Congruence between molecules and morphology confirms that most traditional Rotaria species are monophyletic clades but does not rule out the possibility that taxa reflect variation within a single asexual species or swarm of evolutionarily interacting clones. Under the alternative scenario that independently evolving entities are present, we expect to observe clusters of closely related individuals separated from other such clusters by longer internal branches on a DNA tree [9,30,40]. We therefore tested for significant clustering by comparing two models describing the likelihood of the branching pattern of the DNA trees: first, a null model that the entire sample derives from a single population following a neutral coalescent [41], and, second, a model assuming a set of independently evolving populations joined by branching that reflects the timing of divergence events between them, that is, cladogenesis [9,30,42]. The models allow departures from strict assumptions of constant population size and rates of cladogenesis (see Materials and Methods).

The results indicate significant clustering within Rotaria, as expected if several independently evolving entities are present and consistent with patterns of mtDNA diversity from a broad sample of bdelloids [43]. The maximum likelihood solution for the independent evolution model on the combined tree infers 13 isolated clusters, with the remaining individuals inferred to be singletons (Figure 3; Table S4).

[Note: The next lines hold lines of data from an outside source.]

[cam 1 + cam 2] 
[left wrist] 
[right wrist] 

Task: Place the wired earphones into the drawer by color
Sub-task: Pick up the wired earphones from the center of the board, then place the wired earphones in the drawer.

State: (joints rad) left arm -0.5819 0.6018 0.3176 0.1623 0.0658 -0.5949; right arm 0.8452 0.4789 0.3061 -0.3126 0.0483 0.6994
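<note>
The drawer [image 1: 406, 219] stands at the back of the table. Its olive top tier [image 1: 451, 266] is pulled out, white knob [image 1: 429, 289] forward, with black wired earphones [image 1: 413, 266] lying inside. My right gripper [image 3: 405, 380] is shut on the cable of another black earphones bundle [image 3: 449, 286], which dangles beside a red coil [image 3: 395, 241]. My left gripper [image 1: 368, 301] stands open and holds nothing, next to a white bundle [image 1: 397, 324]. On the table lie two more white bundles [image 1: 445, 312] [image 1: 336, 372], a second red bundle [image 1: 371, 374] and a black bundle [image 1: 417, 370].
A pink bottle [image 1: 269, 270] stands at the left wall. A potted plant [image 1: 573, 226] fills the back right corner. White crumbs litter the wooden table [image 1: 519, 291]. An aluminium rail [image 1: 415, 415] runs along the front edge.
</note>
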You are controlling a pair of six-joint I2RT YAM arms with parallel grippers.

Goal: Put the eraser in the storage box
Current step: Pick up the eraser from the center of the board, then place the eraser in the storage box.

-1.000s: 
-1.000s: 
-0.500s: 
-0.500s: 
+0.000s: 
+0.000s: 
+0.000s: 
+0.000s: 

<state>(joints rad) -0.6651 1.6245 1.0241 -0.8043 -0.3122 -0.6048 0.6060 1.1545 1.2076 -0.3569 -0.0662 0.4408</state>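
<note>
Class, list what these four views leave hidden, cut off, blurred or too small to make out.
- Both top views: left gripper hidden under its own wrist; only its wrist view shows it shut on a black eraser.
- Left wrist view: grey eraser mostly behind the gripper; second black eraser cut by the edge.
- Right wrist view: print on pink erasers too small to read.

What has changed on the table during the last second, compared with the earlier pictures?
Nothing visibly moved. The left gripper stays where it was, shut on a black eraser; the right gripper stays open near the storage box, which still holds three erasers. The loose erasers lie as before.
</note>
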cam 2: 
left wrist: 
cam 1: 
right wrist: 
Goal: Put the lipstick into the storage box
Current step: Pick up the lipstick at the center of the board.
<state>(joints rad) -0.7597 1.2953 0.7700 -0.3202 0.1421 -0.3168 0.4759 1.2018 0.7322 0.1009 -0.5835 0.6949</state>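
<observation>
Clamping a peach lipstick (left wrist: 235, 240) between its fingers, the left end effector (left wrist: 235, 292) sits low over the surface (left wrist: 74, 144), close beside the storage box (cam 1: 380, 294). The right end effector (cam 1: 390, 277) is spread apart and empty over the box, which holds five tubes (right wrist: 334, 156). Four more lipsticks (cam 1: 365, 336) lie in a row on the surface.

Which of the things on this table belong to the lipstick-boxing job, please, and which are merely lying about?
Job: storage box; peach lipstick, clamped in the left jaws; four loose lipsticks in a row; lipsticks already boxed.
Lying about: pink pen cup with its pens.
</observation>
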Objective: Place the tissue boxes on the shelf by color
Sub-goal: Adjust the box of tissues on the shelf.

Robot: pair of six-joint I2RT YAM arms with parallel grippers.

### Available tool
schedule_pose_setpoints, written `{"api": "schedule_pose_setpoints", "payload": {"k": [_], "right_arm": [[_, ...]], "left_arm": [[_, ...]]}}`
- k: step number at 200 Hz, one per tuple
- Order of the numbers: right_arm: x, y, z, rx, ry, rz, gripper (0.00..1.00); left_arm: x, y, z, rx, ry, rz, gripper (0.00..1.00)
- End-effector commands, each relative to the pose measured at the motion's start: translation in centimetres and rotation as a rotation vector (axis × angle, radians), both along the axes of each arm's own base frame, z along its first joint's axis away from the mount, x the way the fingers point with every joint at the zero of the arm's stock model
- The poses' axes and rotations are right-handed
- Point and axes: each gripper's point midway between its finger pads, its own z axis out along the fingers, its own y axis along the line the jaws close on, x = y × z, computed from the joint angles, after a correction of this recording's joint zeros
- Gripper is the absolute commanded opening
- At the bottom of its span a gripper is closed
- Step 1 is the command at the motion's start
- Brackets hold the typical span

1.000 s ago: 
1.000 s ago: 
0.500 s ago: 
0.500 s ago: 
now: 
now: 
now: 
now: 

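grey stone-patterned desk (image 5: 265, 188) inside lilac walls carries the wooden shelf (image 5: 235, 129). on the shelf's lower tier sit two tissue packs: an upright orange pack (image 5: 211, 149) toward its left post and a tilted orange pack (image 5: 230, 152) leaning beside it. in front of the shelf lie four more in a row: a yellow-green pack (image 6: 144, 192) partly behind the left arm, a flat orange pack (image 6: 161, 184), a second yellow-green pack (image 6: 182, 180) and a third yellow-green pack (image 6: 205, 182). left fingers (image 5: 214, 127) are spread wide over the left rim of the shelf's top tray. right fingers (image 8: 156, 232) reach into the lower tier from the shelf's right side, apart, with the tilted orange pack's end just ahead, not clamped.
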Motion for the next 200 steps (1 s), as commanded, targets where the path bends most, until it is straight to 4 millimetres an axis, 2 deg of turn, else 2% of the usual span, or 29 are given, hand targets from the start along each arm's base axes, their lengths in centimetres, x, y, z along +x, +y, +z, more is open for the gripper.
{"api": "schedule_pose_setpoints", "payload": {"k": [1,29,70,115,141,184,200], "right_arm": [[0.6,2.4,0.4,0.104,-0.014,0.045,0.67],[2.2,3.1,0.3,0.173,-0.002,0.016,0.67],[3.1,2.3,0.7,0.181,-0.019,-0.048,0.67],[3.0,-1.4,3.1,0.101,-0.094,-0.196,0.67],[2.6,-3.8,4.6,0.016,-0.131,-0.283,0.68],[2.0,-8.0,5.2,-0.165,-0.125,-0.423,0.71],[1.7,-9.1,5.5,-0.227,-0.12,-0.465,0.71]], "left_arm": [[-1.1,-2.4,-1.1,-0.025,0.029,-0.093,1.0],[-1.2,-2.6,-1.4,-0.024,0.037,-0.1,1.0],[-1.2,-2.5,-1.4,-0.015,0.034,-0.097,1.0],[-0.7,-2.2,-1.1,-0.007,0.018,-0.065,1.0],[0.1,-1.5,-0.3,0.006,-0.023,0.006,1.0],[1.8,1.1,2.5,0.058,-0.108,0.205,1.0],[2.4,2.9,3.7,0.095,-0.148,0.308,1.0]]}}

Two monophyletic taxonomic species contained two separate clusters: R. magnacalcarata has two clusters corresponding to the U.K. and Italian samples, whereas R. macrura has two clusters not matching sampling locality. Uncorrected pairwise distances of cox1 within clusters ranged from 0% to 3.3% (mean, 1.5%), and those between clusters ranged from 4.1% to 23.1% (mean, 16.0%). The null model that the entire lineage represents a single cluster can be rejected (log likelihood ratio test, 2 × ratio = 30.8, χ2 test, three degrees of freedom, p < 0.0001).

Our results indicate that independently evolving entities are present in bdelloids but at a lower level than taxonomic species, that is, cryptic taxa within the taxonomic species. However, the nature of independent evolution remains unclear. Clusters might simply represent geographically isolated, or even partially geographically isolated, populations evolving neutrally [32,44]. Alternatively, the clade might have diversified into ecologically distinct species experiencing divergent selection pressures. To resolve these alternatives, we test directly for divergent selection between different lineages, adapting classic methods from molecular population genetics [31,45]. If rotifers have experienced divergent selection on trophi morphology between species, for example, adapting to changes in habitat or resource use, we expect low variation within species and high variation between species, relative to the same ratio for neutral changes.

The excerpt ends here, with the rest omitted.